The arithmetic tells a different story.

Over the past several years I have worked with organisations across defence, gaming, and enterprise software that made the decision to repatriate workloads from major cloud providers onto bare-metal infrastructure. What follows are two anonymised case studies from that work — the real numbers, the real friction, and what those organisations found on the other side.

What the cloud bill actually contains

Before the numbers, a brief word on cloud billing opacity. Most CTOs can tell you their monthly cloud spend to within a few thousand euros. Very few can tell you precisely what they are paying for. Data egress fees buried in networking costs. Idle reserved instances that were purchased during a capacity spike two years ago and never released. Logging storage that grew silently for eighteen months. A managed Kubernetes control plane fee charged per cluster, per hour, invisibly.

This is not accidental. Cloud pricing is engineered to be difficult to optimise. Simplifying it would reduce revenue. The FinOps industry — an entire professional discipline dedicated to understanding your cloud bill — exists precisely because the vendors have made their own pricing illegible. You are paying a consultant to decode an invoice. That cost never appears in the headline number.

“The cloud bill is not a utility invoice. It is a negotiated treaty written by one side of the table, in a language they invented, subject to change with thirty days' notice.”
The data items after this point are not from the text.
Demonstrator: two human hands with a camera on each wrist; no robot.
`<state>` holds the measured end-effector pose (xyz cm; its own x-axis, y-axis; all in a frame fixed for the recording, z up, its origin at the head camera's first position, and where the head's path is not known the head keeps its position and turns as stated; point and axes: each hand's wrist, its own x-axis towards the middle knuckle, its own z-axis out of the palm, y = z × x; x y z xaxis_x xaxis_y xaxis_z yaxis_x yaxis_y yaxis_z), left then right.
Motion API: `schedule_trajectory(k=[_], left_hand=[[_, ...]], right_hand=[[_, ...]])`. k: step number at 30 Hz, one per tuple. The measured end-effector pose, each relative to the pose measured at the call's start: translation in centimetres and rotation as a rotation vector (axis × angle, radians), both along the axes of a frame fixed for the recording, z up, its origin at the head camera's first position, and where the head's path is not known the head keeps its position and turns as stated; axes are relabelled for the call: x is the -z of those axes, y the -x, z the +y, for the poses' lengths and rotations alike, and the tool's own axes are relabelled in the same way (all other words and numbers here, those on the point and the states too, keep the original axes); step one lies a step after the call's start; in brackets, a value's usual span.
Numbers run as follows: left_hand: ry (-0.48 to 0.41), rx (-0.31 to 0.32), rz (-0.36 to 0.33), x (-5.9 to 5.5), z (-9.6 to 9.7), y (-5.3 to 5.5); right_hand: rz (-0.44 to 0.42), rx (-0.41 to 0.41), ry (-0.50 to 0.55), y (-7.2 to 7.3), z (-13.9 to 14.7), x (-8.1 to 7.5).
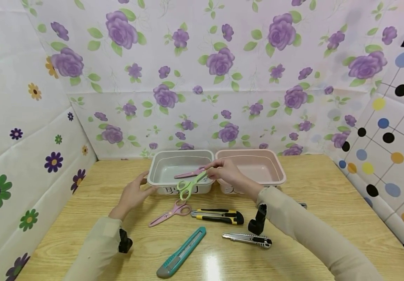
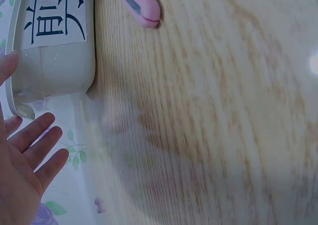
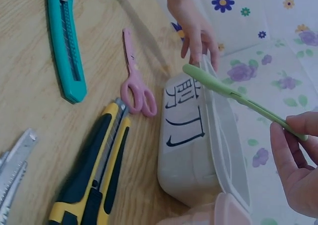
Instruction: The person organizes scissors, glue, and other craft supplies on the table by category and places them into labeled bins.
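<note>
Over the front of the grey-white bin [image 1: 180,153], my right hand [image 1: 224,171] pinches a pair of green scissors [image 1: 187,186] near the blade end, handles hanging toward me. The right wrist view shows these green scissors [image 3: 218,87] edge-on between thumb and fingertips. My left hand [image 1: 134,196] is at the bin's left end, its thumb by the rim and its fingers [image 2: 37,145] spread and fairly straight. Inside that bin lie pink-purple scissors [image 1: 189,173], partly hidden by the right hand. Another pair of pink scissors [image 1: 171,213] rests on the table before it.
A pink bin [image 1: 279,166] stands right beside the grey-white one; both carry labels in front. On the wooden table [image 1: 131,257] lie a yellow-black cutter [image 1: 218,216], a teal cutter [image 1: 182,251] and a silver cutter [image 1: 246,239]. Another object [image 1: 303,205] is mostly hidden behind the right sleeve.
</note>
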<state>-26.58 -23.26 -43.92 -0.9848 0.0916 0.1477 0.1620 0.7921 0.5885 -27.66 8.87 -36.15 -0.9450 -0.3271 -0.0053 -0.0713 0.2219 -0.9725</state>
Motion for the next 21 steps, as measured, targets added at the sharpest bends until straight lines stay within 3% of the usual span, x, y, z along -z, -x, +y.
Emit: schedule_trajectory(k=[21], left_hand=[[-0.006,0.01,0.008,0.0,-0.1,0.0]], right_hand=[[-0.008,0.047,0.074,1.7,0.1,-0.9]])
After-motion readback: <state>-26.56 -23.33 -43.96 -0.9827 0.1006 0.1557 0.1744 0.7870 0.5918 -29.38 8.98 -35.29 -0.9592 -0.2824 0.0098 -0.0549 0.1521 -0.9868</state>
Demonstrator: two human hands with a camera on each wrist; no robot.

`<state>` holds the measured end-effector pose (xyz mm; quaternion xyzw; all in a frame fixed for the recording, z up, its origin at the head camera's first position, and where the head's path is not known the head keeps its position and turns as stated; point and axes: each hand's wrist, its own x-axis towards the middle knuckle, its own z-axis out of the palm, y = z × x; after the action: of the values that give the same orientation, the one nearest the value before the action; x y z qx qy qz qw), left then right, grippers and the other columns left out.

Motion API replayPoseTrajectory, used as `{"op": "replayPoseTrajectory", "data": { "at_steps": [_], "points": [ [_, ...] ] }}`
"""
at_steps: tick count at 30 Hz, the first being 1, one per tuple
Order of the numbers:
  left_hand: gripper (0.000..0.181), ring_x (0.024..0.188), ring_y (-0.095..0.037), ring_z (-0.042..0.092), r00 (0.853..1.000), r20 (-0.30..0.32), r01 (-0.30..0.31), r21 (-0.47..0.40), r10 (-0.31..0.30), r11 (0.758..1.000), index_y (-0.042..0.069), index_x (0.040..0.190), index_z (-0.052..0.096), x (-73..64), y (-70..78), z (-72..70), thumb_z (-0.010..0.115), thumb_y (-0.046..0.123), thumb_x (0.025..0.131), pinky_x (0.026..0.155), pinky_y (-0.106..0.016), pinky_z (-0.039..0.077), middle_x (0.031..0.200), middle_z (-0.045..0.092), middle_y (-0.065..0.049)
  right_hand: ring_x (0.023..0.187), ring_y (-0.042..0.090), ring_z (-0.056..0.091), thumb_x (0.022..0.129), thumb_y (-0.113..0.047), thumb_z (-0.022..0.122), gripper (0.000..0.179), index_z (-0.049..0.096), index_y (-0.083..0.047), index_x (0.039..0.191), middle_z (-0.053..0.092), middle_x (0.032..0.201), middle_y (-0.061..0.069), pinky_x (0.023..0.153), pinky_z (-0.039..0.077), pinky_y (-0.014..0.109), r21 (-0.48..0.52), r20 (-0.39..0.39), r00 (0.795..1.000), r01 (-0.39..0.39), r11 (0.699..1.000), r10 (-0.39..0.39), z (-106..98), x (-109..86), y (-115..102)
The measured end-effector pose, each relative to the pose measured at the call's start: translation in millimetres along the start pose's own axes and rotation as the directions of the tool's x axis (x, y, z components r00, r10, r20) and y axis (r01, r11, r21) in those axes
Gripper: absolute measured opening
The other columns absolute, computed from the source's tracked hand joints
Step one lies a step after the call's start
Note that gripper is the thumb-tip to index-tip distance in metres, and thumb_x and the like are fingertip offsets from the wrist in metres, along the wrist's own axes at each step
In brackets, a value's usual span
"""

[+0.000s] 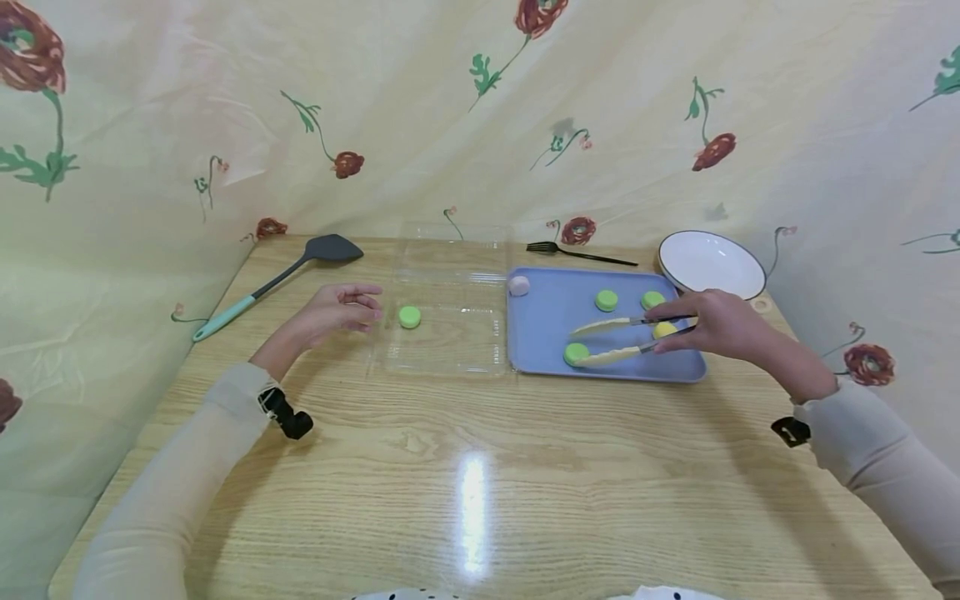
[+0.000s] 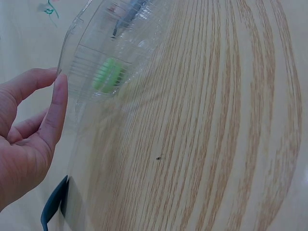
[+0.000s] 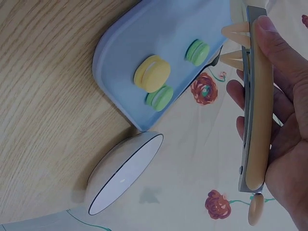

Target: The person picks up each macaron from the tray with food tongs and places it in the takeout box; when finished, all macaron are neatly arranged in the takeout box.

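My right hand (image 1: 723, 325) grips a pair of tongs (image 3: 260, 115) with cream-coloured tips and metal arms. The tongs reach over the blue tray (image 1: 547, 312), arms spread, the lower tip overlapping a green macaron (image 1: 576, 354) at its front. Two other green macarons (image 1: 607, 301), a yellow macaron (image 1: 664, 331) and a pale pink one (image 1: 519, 286) lie on the tray. My left hand (image 1: 337, 310) is at the left side of a clear plastic box (image 1: 450, 367), fingertips right at its rim in the left wrist view. One green macaron (image 1: 409, 317) sits inside the box.
The box's clear lid (image 1: 453, 250) lies folded back behind it. A black fork (image 1: 581, 253) lies behind the tray, and a white bowl (image 1: 712, 262) with a dark rim stands at the back right. A spatula (image 1: 277, 279) with a mint handle lies at the left.
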<state>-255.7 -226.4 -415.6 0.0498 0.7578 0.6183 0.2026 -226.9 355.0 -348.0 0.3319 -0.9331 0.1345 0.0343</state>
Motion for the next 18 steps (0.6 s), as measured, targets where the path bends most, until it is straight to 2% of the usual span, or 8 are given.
{"op": "replayPoseTrajectory", "data": {
  "at_steps": [10,18],
  "points": [
    [0.063,0.098,-0.013,0.068,1.000,-0.007,0.005,-0.001,-0.006,1.000,-0.003,0.152,0.041,0.6,0.0,1.3,0.068,0.006,0.097,0.088,-0.028,0.063,0.113,0.061,-0.003,0.070,-0.004,0.054,0.068,-0.024,0.095,0.043,0.081,-0.013,0.108,0.079,0.095,0.001,0.057,0.046,0.019,0.015,0.050,0.999,-0.001,1.000,0.001,4.3,-2.0,3.1],
    [0.061,0.098,-0.013,0.068,1.000,-0.010,0.012,0.001,-0.012,1.000,-0.002,0.152,0.041,1.1,-1.0,0.4,0.068,0.006,0.097,0.088,-0.028,0.063,0.113,0.061,-0.003,0.070,-0.005,0.057,0.070,-0.024,0.094,0.042,0.081,-0.012,0.108,0.079,0.096,0.003,0.055,0.047,0.019,0.028,0.029,1.000,-0.004,1.000,0.004,5.7,-4.4,3.2]
  ]
}}
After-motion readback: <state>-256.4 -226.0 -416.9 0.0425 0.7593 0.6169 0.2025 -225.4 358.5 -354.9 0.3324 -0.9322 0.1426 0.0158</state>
Case study A — defence systems integrator, air-gapped production cluster

This case is structurally different from Case B, and it would be dishonest to frame it the same way. There was no cloud bill to compare against. There was no migration from a public provider. The question was never whether to run on bare-metal air-gapped infrastructure — the security mandate made that decision. For workloads of this classification, public cloud is categorically ineligible. The infrastructure decision was never a commercial one.

The real financial question here is not what the infrastructure cost. It is what a breach would have cost.

The organisation handled classified data on behalf of sovereign defence clients. We will say nothing further about the nature of that data — nor should we need to. The classification level alone defines the consequences of a breach: immediate contract termination, mandatory notification of sovereign clients, and near-certain revocation of the security clearances on which the entire business depends.

Breach consequence	Estimated impact
Contract value at risk (active + pipeline)	€200M+
Security clearance revocation	Total — one incident = ineligible for future tenders
Sovereign client trust	Permanent loss — not recoverable

This is not a company that would pay a regulatory fine and issue a press release. A serious incident would not cost it money. It would end it. The entire pipeline of future work — built on years of trust, clearance, and domain competence — dissolves with a single verified breach. The business case for correct infrastructure is not return on investment. It is organisational survival.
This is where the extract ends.